In Germany, between 400000 and 600000 hospital bacterial infections occur each year - about 10000 to 20000 people die. MDR (multidrug resistant) pathogens are usually not treated with antibiotics. One promising physical principle is that UVC light irradiation can be used to destroy microorganisms without producing resistance.

AlGaN LED emitting in the far ultraviolet spectrum has been developed by the Joint Laboratory of Gan optoelectronics, the Ferdinand Braun Institute (FBH) and the Berlin University of Technology (tub). LEDs emit wavelengths of about 230 nm and provide an output power of more than 1 MW.

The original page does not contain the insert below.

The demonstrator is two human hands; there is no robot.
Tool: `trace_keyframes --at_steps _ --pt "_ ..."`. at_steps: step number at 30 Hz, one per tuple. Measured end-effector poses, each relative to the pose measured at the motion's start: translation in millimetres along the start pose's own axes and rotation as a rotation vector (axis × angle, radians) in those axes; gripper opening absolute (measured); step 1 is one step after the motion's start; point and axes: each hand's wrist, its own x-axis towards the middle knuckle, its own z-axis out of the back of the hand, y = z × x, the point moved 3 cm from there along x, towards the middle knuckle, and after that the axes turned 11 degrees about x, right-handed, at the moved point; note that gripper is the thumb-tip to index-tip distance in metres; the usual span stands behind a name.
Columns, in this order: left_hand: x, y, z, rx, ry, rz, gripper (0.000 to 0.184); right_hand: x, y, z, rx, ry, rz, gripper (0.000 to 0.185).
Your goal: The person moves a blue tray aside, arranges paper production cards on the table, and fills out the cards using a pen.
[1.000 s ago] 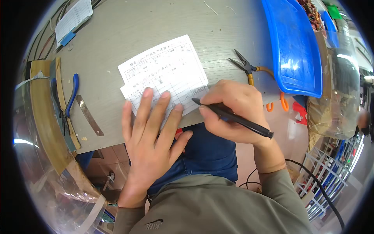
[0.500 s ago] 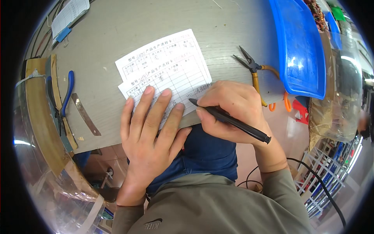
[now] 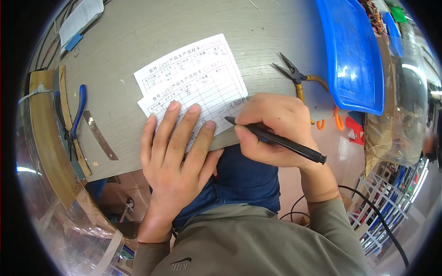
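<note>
Two white printed cards with handwriting overlap near the table's front edge. The upper card (image 3: 184, 57) is partly covered by the lower card (image 3: 212, 94). Spread flat, my left hand (image 3: 177, 152) presses on the lower card's left part, with its thumb near the table edge. My right hand (image 3: 276, 129) grips a black pen (image 3: 285, 143), whose tip is at the lower card's right-hand columns. Whether the tip touches the paper I cannot tell. My palm and fingers hide the card's bottom part.
Yellow-handled needle-nose pliers (image 3: 297, 78) lie beside a blue tray (image 3: 354, 60) on the right. To the left are a thin metal strip (image 3: 99, 133) and a blue-handled tool (image 3: 80, 106). A clipped stack of paper (image 3: 80, 20) is at the back left of the table (image 3: 258, 55).
The pen's back end has swung slightly right and its tip has shifted a little. Both cards appear slightly farther left in view. My left hand stays spread on the card.
</note>
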Motion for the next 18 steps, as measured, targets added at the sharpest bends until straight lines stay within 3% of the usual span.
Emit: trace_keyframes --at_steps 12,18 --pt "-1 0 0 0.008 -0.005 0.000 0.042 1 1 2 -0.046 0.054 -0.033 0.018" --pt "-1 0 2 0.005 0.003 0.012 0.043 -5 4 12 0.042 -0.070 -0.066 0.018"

Ferdinand Braun Institut's new LED irradiation system aims to kill microorganisms through ultra short wave ultraviolet radiation - no side effects

Unlike the long wave UVC radiation emitted by mercury vapor lamp, 230 nm ultraviolet light does not penetrate the life layer of skin. Therefore, it is hoped that it can be used without any damage, and the damage of natural repair can be minimized. The researchers hope this will help kill the MDR pathogen without any long-term side effects.

Within the framework of the vimre project (prevention of multidrug-resistant pathogen infections through in vivo UVC radiation), FBH has developed and produced a radiation system containing 118 arrays of these LEDs in an area of 8 cm x 8 cm. It achieves a maximum irradiation power of 0.2 MW / cm2 in the region of 6 cm x 6 cm, and the uniformity is more than 90%.

The first prototype has been delivered to the charit é dermatology department of Charlet University in Berlin for skin examination. Another device will soon be delivered to the Institute of health and environmental medicine at the medical center of Griffith Wald university to clarify its germicidal efficacy. Vimre is funded by the German Federal Ministry of education and Research (BMBF) and is part of the "advanced UV for life" program.

Tests conducted by two project partners using these devices were designed to demonstrate that UVC radiation is suitable for killing microorganisms, especially MDR pathogens (eradication). At the same time, it should be proved that such exposure is harmless to humans as long as a certain radiation dose is maintained. This will be validated using tissue samples of human skin as well as skin and mucous membrane models, as the preferred habitat for microorganisms such as MDR pathogens is the anterior nasal cavity and pharynx. To this end, charit é conducted a dose-dependent study to investigate possible DNA damage to irradiated skin.

Griffwald University Medical Center will determine how UV LED emitters can effectively kill MDR pathogens at 230 nm and compare the results with those of 254 nm and 222 nm UV lamps.